I would like to note that I have only had the converter for approximately 3 weeks but here are my thoughts:

Pro:

  1. It was quick and easy to assemble the converter. An Allen key is provided and no added tools are necessary. It took me 10 minutes to assemble it.  The website said it could take up to 15 minutes.
  2. Once assembled, the converter feels sturdy.  In my video you can see the monitor shake but the converter felt solid.
  3. The latches have a safety mechanism to prevent accidental unlatching.  Though this might be difficult to unlatch when needed i’d rather have difficulty unlatching than having my monitor fall.
  4. With the monitor as far back as it can and the front end of the bottom shelf right at the edge of the desk the monitor is an arms length from the user.  A general rule of thumb for monitor distance is one arm’s length from the screen
  5. At the current price (February 3, 2019), the converter is $99.99 CAD.  This is a lot cheaper than an adjustable table.

Cons:

  1. It is loud when changing the heights of the shelves. In an open office setting this might not be desirable but in an home office room this might not bother you.  
  2. At the lowest position of the lower shelf it can be difficult to get the shelf up.
  3. When moving the shelves there are moments of sticking.
  4. The support post height is limited to the heights that it can support.  For shorter individuals this will be of no use.

Other Thoughts

At its lowest position the bottom shelf will stand 1.25 inches off the desk.  If your desk is currently at the right height for your keyboard this may alter your ergonomics.

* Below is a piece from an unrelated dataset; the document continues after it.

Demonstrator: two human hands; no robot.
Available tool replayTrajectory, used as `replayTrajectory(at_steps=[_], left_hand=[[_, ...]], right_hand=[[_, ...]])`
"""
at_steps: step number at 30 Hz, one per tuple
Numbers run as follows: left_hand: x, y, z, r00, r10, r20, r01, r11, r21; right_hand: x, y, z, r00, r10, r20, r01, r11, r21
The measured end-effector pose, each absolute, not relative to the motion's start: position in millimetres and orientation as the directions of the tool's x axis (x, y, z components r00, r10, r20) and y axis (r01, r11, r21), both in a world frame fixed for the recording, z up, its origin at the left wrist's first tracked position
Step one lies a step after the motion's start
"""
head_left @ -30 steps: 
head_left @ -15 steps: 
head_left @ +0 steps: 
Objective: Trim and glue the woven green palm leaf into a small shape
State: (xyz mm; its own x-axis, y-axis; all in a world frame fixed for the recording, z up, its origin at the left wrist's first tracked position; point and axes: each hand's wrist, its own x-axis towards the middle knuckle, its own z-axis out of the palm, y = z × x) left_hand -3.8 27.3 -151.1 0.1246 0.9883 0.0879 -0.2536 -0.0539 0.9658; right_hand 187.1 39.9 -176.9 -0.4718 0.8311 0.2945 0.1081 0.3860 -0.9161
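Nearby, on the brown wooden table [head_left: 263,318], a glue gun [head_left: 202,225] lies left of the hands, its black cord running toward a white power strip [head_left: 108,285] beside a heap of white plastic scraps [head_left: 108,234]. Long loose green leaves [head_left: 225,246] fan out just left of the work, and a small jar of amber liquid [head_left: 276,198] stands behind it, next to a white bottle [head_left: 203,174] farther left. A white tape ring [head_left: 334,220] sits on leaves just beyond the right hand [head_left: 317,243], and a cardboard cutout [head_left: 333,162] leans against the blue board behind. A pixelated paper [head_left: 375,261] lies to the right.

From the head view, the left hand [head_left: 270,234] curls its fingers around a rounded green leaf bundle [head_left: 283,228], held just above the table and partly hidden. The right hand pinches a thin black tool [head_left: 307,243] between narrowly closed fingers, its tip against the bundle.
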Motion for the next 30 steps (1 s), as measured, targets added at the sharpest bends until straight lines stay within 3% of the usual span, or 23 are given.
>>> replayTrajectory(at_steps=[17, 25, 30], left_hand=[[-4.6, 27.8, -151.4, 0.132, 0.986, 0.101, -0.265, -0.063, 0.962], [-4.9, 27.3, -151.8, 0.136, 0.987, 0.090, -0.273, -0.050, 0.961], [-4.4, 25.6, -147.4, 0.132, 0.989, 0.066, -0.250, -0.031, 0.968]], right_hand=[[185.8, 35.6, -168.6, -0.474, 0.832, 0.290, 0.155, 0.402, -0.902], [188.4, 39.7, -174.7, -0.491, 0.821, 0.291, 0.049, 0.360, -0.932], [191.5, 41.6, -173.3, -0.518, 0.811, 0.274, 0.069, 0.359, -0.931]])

It takes approximately 15 to 20 seconds, for me, to adjust the converter up or down. This may be considered long when comparing to a fixed height desk with a tall stool which takes seconds to adjust. I also don’t know how long it takes for an adjustable desk to change heights.  I would think that if it feels even remotely inconvenient you may end up not using it at all.

I’m curious to see if the noise from my converter is just a flaw in the converter given to me or if it is experienced on others. If this is what happens on all of the devices this might not be a product that would be desirable in an open office setting or a reception area.

Conclusion

 For the price, this product is a cheap alternative, and if you don’t mind the time it takes to change the heights of the shelves or the sound then this could be a good option for a stand up desk.

Effects of Long Standing

Remember movement is the most important part.  If you think that just switching to standing all day is going to fix all your problems, long standing can have its own negative effects.

  1. Lower back fatigue and discomfort.
  2. Carotid arteriosclerosis, leg edema, orthostatic symptoms (light headedness or dizziness), heart rate, blood pressure, and venous diseases (varicose veins, chronic venous disease and chronic venous insufficiency).
  3. A number of studies have shown that exposure to prolonged standing tasks can increase the physical fatigue and discomfort reported by workers.